If you were living in a simulation, how could you ever find out? If you couldn’t, then how would you prove that you’re not living in a simulation?

As absurd as the thought of actually living in a simulation might be, it has surprisingly deep cultural penetration. Even Elon Musk posited that it’s rather likely we are living in a simulated world.

Science educator Neil Degrasse Tyson thinks the odds are about 50/50. Academia has covered every corner of the debate. Even the British rock band Muse released an entire studio album literally called “Simulation Theory.”

While we can’t know for certain if our world is a simulated facade, we do know that software companies within our reality have been clamoring for decades to build and sell believable simulated worlds.

Early 2000s games like Sims and Second Life led to others like Minecraft, which captured the imagination of an entire generation while making a billionaire out of its founder.

The gauntlet began to truly come down with the advent of affordable virtual reality. Games like Minecraft might have tricked players into forgetting about the real world, but they didn’t make them feel as if they’re really there.

Products like the Oculus Quest 2, a sleek and easy-to-use wireless headset comparable in cost to any other modern video game console, do a phenomenal job of tricking your brain into thinking it’s somewhere it isn’t. If you haven’t tried it, you should.

All the while, movies like 2018’s Ready Player One continue to capture our imaginations about where this sort of technology could go. And where there is imagination, there is business opportunity.

The tech world thinks this theme, commonly called the “metaverse”, is still in its infancy. Oculus, for example, was acquired by Facebook for $1.6 billion in 2016, and is now a core piece of the company’s future plans.

The investment thesis for the metaverse doesn’t get much attention because there aren’t many publicly traded companies that specialize in immersive content. But most of the well-known mega cap technology firms—including Google (GOOGL), Microsoft (MSFT), Apple (AAPL), and Facebook (FB)—have made significant investments into the virtual reality space.

For the metaverse to flourish, someone will need to make the internal computing components. Someone will also need to make the games and content. As an ecosystem of products continues to emerge, a supply chain will follow, with investment opportunities at every step of the way.

However, some say that an investment theme shouldn’t be taken seriously until an ETF forms around it.

In July, the metaverse finally got real to these investors, with the inception of the Roundhill Ball Metaverse ETF (NYSEARCA:META). Although light in assets under management, the companies it has identified as key metaverse players are anything but small.

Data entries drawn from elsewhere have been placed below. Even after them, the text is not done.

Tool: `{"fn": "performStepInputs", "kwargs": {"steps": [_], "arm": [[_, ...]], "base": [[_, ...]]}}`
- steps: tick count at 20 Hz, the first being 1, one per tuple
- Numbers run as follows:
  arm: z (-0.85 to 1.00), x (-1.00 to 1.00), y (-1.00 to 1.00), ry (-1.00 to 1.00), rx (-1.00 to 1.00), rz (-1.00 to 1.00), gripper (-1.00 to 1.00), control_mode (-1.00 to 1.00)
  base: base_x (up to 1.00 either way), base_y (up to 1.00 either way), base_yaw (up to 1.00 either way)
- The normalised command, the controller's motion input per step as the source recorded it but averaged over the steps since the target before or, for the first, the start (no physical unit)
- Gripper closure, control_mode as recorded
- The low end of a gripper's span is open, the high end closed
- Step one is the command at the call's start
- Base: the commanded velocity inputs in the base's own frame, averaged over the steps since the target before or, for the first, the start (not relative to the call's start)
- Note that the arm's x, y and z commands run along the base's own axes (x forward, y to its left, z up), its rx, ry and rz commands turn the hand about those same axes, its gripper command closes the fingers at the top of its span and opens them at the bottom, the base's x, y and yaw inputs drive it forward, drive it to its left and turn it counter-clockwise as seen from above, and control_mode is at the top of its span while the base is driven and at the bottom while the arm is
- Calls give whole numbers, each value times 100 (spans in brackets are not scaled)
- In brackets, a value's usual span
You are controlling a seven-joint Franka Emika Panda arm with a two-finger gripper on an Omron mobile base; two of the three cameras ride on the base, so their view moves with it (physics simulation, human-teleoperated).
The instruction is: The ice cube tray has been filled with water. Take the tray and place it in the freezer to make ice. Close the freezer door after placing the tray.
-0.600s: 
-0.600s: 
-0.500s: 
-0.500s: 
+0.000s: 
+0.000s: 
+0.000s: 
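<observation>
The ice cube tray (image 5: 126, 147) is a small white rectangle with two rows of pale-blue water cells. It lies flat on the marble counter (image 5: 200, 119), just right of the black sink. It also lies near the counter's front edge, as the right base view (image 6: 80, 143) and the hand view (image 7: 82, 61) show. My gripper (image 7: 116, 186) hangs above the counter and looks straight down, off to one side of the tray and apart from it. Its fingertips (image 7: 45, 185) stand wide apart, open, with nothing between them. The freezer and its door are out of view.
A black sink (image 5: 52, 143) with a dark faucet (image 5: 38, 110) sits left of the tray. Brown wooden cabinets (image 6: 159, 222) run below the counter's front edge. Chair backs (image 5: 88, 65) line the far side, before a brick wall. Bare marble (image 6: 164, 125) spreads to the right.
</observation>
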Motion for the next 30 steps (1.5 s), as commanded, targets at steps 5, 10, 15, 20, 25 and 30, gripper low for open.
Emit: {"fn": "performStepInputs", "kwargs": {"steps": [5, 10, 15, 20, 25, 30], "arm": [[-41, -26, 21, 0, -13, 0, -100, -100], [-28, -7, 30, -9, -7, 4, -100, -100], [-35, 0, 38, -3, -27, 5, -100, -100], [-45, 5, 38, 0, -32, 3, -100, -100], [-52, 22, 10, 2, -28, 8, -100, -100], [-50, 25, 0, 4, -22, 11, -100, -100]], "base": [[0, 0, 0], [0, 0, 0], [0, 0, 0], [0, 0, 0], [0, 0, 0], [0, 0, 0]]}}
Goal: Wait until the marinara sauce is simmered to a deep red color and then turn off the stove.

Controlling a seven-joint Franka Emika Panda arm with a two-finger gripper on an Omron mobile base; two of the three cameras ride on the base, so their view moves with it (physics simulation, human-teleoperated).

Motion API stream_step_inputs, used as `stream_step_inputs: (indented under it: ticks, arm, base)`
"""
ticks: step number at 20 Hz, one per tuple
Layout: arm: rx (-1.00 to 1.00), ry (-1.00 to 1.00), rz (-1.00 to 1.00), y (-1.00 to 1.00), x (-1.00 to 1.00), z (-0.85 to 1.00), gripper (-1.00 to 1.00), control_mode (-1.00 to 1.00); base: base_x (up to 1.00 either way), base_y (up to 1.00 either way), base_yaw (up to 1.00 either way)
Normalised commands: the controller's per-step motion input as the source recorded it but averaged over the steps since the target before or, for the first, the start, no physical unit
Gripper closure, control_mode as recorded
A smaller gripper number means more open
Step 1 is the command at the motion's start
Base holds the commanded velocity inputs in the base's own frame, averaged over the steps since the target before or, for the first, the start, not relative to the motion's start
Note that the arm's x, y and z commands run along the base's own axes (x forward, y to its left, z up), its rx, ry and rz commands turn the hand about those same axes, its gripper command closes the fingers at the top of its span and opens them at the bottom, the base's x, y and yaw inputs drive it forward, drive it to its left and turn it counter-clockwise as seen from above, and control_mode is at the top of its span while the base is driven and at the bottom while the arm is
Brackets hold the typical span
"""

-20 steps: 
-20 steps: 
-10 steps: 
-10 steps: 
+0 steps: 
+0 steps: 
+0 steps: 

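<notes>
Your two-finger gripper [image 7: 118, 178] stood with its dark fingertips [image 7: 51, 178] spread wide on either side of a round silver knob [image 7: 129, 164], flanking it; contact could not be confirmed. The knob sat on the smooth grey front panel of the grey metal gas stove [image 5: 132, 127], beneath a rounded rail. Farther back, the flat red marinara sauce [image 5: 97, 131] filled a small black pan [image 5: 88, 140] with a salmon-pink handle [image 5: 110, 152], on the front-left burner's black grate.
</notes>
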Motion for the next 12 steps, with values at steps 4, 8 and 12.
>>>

Let’s use Uniform accounting to take a look inside. We’ve conducted a portfolio audit of the Metaverse ETF’s latest holdings.

Take a look below.

Chances are that you recognize the majority of these names, without realizing their involvement in the metaverse space. Each of them, however, develops something that is critical to the field—even if it is not their core competency.

If you were to believe as-reported accounting, you’d see this as a cost-of-capital portfolio, with a lackluster 7% ROA. This, however, wildly understates the economic productivity of these companies.

This is because the Generally Accepted Accounting Principles, or GAAP, which is the codebook by which companies must report their performance, has many fundamental flaws. Here at Valens, we have made it our mission to cut through that noise to deliver to you the real, most consistent representation of corporate profitability.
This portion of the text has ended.